The Indian Rupee is a monster versus the US Dollar


The Indian rupee gained to its strongest against the dollar in 10 months yesterday as banks sold dollars to meet funding needs amid a cash squeeze that has pushed the call money rate to six-year highs this week.
Dealers said capital inflows into local equities and the absence of central bank intervention to cap the rupee had prompted some dealers to sell the dollar aggressively.
The partially convertible rupee ended 0.11 per cent up at 44.25/44.26 per dollar after climbing as far as 44.22/44.23 – its highest since mid-February.
“The typical end-of-month importer demand seems to have abated for the moment. Also capital inflows are strong and that is pushing the rupee higher,” said R.K. Gurumurthy, chief currency trader at ING Vysya Bank.
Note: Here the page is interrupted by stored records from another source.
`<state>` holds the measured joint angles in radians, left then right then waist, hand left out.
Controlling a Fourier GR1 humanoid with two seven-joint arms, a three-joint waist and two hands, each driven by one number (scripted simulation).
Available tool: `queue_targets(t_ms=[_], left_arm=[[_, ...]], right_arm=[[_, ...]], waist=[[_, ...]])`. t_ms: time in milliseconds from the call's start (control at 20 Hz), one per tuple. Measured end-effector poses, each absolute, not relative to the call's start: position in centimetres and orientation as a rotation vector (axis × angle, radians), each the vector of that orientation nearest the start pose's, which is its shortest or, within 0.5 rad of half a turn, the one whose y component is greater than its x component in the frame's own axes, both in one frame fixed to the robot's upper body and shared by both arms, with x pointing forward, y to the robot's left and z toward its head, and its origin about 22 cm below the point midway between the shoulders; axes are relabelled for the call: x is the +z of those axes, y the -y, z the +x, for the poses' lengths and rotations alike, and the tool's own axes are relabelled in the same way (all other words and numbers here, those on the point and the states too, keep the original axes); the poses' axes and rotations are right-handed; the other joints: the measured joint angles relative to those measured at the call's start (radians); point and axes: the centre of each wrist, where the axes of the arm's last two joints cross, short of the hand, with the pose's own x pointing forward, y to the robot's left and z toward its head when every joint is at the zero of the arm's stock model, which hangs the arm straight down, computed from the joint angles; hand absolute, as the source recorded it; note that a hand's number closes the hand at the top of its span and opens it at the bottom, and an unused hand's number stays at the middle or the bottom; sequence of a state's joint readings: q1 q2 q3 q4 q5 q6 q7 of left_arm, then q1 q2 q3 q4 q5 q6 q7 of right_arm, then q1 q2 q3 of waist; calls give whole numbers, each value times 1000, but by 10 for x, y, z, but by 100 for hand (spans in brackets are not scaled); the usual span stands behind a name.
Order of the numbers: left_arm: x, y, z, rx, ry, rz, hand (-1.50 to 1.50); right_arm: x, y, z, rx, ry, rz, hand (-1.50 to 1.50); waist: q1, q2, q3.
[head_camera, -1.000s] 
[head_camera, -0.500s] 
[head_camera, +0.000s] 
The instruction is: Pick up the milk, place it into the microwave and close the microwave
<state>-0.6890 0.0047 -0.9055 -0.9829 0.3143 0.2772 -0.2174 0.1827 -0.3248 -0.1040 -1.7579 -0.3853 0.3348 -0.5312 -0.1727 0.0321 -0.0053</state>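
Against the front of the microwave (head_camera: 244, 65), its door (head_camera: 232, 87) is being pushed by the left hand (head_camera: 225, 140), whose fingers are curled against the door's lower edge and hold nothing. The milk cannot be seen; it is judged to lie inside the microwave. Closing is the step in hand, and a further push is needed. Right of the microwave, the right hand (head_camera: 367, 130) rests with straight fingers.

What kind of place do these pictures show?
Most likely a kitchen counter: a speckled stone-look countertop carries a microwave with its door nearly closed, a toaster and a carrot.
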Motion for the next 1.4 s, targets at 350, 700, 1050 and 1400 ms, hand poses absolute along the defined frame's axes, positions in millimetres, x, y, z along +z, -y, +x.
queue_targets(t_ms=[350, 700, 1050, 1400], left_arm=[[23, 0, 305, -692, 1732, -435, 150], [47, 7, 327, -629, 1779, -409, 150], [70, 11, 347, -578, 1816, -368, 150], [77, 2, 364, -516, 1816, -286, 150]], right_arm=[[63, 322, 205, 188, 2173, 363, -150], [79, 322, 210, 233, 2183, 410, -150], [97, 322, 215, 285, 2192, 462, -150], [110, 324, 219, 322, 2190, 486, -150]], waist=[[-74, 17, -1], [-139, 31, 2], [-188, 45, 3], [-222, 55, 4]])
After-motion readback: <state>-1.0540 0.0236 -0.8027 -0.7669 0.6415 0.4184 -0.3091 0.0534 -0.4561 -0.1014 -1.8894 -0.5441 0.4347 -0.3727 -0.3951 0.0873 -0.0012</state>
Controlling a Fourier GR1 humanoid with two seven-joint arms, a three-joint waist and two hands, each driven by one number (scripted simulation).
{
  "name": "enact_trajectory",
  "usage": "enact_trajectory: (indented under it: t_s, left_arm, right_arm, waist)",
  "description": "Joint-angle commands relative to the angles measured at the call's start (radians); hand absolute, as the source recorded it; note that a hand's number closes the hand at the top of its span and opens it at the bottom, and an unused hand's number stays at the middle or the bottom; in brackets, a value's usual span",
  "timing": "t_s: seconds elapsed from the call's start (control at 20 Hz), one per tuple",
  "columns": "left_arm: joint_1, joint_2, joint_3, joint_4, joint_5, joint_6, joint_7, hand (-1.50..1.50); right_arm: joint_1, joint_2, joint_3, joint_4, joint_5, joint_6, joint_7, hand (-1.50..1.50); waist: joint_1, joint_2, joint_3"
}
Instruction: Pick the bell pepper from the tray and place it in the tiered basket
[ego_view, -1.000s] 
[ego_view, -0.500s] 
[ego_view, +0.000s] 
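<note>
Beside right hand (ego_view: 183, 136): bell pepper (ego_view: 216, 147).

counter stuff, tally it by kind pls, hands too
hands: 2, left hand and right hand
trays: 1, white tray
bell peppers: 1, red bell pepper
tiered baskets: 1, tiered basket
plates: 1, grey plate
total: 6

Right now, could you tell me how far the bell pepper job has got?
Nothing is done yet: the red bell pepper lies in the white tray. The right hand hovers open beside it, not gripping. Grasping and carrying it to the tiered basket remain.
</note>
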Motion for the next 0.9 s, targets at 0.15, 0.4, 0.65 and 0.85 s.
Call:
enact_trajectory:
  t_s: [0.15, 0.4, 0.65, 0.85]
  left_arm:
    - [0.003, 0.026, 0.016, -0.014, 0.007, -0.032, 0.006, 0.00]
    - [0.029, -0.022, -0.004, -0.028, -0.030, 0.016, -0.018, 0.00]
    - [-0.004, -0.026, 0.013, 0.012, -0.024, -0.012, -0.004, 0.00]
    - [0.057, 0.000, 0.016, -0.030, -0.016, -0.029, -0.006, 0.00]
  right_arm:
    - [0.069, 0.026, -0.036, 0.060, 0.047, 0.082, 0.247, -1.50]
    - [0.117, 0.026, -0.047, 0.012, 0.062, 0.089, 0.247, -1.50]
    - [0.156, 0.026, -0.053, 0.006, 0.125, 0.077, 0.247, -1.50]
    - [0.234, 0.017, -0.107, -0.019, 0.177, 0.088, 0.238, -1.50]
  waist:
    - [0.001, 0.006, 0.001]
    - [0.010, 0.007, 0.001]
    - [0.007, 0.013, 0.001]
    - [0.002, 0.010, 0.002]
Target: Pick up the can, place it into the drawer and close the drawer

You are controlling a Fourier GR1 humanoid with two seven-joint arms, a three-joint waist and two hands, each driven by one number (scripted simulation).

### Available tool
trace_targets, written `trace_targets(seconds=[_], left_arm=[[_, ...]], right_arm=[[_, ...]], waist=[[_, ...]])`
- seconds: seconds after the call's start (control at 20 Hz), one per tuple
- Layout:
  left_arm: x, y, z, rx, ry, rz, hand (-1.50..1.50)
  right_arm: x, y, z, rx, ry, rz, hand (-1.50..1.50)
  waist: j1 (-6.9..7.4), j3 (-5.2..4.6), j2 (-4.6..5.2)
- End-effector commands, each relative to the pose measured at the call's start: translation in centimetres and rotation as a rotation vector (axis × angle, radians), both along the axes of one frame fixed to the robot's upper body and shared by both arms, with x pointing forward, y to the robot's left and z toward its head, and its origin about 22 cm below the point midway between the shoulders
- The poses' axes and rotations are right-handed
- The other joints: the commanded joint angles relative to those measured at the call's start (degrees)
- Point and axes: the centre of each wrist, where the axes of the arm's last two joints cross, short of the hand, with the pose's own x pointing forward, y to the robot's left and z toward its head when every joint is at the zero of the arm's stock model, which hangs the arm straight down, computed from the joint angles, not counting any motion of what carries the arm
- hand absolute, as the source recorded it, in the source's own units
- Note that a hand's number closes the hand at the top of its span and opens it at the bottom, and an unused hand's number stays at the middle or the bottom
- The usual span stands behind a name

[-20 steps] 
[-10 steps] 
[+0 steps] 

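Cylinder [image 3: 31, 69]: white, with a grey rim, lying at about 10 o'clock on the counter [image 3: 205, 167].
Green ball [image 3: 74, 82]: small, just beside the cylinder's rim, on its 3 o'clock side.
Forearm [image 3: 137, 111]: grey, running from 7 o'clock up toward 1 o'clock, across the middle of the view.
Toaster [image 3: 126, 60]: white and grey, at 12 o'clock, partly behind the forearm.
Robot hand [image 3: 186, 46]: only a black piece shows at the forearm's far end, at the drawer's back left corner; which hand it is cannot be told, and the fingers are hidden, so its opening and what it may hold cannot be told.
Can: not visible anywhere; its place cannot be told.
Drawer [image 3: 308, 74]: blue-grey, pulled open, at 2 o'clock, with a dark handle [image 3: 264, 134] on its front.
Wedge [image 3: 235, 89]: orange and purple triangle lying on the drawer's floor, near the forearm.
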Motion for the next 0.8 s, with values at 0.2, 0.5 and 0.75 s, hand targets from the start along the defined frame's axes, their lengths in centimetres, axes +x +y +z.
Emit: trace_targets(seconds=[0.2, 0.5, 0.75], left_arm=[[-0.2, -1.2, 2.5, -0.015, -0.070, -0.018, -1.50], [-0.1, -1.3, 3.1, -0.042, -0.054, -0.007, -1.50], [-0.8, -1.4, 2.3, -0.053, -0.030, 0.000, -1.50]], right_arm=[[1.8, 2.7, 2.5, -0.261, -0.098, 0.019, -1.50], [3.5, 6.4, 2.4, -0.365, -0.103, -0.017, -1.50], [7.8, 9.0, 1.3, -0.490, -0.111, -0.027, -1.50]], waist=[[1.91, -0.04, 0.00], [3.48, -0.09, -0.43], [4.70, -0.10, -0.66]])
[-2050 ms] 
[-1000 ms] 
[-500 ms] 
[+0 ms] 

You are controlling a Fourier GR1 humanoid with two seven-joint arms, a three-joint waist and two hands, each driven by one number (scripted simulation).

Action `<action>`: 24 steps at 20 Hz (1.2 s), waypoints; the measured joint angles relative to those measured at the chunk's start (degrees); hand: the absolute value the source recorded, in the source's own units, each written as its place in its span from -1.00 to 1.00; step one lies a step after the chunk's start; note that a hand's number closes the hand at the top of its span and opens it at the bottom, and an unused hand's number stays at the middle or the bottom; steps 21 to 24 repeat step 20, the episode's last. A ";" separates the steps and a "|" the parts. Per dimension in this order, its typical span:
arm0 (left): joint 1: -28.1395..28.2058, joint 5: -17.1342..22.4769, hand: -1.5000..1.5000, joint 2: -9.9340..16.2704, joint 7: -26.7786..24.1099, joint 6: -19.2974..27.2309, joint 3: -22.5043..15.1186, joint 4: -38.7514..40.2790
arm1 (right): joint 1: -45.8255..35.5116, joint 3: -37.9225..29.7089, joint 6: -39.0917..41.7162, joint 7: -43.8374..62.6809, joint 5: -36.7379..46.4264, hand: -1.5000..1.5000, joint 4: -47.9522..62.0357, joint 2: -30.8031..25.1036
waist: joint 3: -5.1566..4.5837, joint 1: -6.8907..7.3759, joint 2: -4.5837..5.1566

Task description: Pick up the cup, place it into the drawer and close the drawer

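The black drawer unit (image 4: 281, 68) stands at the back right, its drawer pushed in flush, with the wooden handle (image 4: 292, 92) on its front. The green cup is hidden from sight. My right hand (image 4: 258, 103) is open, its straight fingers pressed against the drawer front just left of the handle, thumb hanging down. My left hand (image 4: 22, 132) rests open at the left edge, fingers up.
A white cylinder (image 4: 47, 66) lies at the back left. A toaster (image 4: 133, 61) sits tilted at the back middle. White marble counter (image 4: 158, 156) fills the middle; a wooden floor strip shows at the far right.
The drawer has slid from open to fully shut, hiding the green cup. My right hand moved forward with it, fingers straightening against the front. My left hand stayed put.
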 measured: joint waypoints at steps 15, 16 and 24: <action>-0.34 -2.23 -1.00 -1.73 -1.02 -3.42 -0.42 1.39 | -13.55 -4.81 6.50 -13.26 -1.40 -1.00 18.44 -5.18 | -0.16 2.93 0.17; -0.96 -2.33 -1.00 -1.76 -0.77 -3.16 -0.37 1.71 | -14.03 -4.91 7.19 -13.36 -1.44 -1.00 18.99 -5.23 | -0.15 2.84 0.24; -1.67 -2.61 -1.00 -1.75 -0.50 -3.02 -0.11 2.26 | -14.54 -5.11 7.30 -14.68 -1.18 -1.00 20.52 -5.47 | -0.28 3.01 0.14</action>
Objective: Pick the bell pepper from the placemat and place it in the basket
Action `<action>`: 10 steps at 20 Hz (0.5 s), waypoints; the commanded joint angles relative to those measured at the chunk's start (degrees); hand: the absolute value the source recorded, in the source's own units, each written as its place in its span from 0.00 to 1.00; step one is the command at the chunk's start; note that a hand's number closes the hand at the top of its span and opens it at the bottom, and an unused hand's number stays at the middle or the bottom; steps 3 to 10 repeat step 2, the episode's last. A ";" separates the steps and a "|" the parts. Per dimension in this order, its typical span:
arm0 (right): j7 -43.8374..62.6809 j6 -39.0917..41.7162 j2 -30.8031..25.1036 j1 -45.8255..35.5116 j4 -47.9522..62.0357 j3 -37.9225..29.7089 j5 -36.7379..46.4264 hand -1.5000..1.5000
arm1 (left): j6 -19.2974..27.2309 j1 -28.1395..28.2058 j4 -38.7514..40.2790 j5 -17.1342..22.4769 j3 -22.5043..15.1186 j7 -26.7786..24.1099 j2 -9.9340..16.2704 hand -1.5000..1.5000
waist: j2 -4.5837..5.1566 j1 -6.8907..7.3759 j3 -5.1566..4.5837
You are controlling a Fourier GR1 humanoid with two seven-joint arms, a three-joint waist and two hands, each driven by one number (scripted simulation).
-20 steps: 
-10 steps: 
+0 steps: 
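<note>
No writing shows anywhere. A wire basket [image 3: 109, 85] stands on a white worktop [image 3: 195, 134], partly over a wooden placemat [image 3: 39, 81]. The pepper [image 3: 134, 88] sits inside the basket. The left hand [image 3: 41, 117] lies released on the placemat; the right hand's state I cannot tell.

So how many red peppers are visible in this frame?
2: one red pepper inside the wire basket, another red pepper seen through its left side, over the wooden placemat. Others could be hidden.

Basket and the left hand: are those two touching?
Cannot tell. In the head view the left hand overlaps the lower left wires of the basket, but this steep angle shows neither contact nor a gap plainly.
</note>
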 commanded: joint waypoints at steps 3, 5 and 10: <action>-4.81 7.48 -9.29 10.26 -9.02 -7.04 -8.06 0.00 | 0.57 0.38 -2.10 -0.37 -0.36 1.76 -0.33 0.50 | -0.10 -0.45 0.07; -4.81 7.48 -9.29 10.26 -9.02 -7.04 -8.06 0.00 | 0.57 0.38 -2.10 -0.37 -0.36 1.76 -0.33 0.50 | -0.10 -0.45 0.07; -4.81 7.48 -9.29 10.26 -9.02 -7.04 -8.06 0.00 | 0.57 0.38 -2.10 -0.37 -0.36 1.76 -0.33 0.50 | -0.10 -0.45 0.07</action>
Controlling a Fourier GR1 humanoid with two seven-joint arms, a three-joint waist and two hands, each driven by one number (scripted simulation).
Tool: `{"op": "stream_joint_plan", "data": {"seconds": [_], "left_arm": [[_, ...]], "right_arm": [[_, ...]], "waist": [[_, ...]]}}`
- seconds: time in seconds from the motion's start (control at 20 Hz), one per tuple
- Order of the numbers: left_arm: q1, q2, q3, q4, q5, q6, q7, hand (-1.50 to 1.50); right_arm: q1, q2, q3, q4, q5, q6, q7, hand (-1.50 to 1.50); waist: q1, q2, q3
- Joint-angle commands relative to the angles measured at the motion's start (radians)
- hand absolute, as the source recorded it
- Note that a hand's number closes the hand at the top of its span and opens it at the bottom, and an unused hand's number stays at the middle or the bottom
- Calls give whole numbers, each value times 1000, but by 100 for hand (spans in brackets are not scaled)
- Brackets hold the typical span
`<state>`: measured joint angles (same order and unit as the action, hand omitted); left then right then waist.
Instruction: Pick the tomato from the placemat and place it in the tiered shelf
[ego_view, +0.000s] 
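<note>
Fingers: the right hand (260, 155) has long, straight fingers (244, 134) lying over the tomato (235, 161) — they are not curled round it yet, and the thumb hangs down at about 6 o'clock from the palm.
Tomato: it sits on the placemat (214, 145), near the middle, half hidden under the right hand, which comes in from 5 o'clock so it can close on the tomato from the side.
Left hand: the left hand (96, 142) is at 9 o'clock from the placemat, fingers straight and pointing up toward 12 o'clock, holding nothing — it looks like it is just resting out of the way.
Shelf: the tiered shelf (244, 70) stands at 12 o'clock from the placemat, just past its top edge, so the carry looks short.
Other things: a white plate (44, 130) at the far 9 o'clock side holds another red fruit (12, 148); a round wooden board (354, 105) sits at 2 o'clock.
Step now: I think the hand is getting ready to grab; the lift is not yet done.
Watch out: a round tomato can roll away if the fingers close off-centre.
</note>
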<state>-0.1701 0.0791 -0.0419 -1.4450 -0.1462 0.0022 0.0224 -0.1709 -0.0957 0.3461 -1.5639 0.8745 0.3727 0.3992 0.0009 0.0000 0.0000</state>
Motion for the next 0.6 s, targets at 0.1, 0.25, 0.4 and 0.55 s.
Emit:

Foreign funds have bought more than $8 billion worth of Indian equities this year.
Further, the rupee’s yield attraction had increased after the central bank said it would increase the cash reserve requirement (CRR) for local banks, which has tightened the supply of cash and pushed up market rates.
The overnight money market rate hit 13 per cent on Wednesday – its highest since September 2000 and well above the central bank’s overnight lending rate of 7.25 per cent – and was around 12 to 12.5 per cent yesterday.
“There was some concern the Reserve Bank of India may intervene to stem the rupee’s sharp rise but that hasn’t happened so far, as that would blunt the CRR hike objective,” said a senior trader at a foreign bank.”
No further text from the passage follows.